▸ Prompt:
Retype, exactly as they appear below, the lines between the line holding "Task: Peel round" and the line holding "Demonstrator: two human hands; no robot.", both ends included.

▸ Information provided:
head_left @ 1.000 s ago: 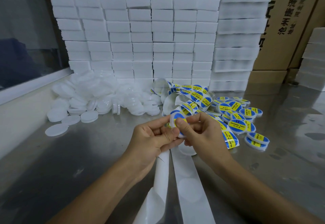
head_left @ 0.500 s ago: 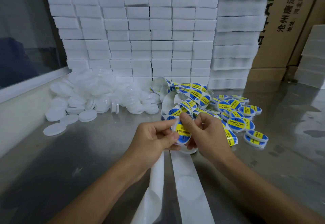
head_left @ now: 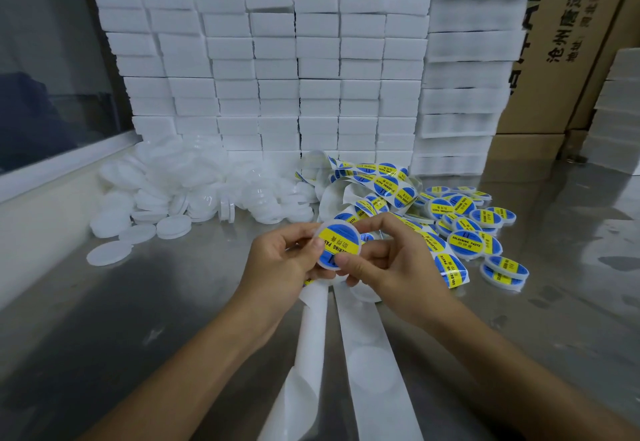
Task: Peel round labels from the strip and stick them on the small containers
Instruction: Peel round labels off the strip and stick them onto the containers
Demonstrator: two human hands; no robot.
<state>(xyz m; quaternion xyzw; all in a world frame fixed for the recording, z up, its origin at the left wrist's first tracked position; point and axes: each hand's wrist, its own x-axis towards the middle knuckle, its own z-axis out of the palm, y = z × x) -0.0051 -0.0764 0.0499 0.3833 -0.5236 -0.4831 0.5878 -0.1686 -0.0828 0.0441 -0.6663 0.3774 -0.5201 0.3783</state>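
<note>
Both hands have hold of one small round container [head_left: 338, 245], lifted above the worktop [head_left: 138, 319], its blue and yellow label [head_left: 337, 244] facing up. The left hand [head_left: 280, 264] has its grip on the container's left edge, thumb on the label's rim and fingers curled beneath. The right hand [head_left: 391, 264] pinches the same container from the other side, thumb at the near edge, index finger arched over the far edge.

Just under the grip, two white bands of backing strip [head_left: 367, 347] run toward the camera, showing pale round marks. Just beyond the grip, the strip of unpeeled labels [head_left: 377, 184] curls in loose loops. To the right of the grip lies a heap of labelled containers [head_left: 474, 229], some stacked on each other. To the left and further back sits a pile of plain white containers [head_left: 194, 191], with a few loose white discs [head_left: 109, 252] at its near edge. Behind all of it rises a wall of stacked white foam blocks [head_left: 277, 69], with cardboard boxes [head_left: 561, 42] behind that.
</note>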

▸ Solution to the problem:
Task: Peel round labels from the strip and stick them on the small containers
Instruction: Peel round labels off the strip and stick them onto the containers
Demonstrator: two human hands; no robot.

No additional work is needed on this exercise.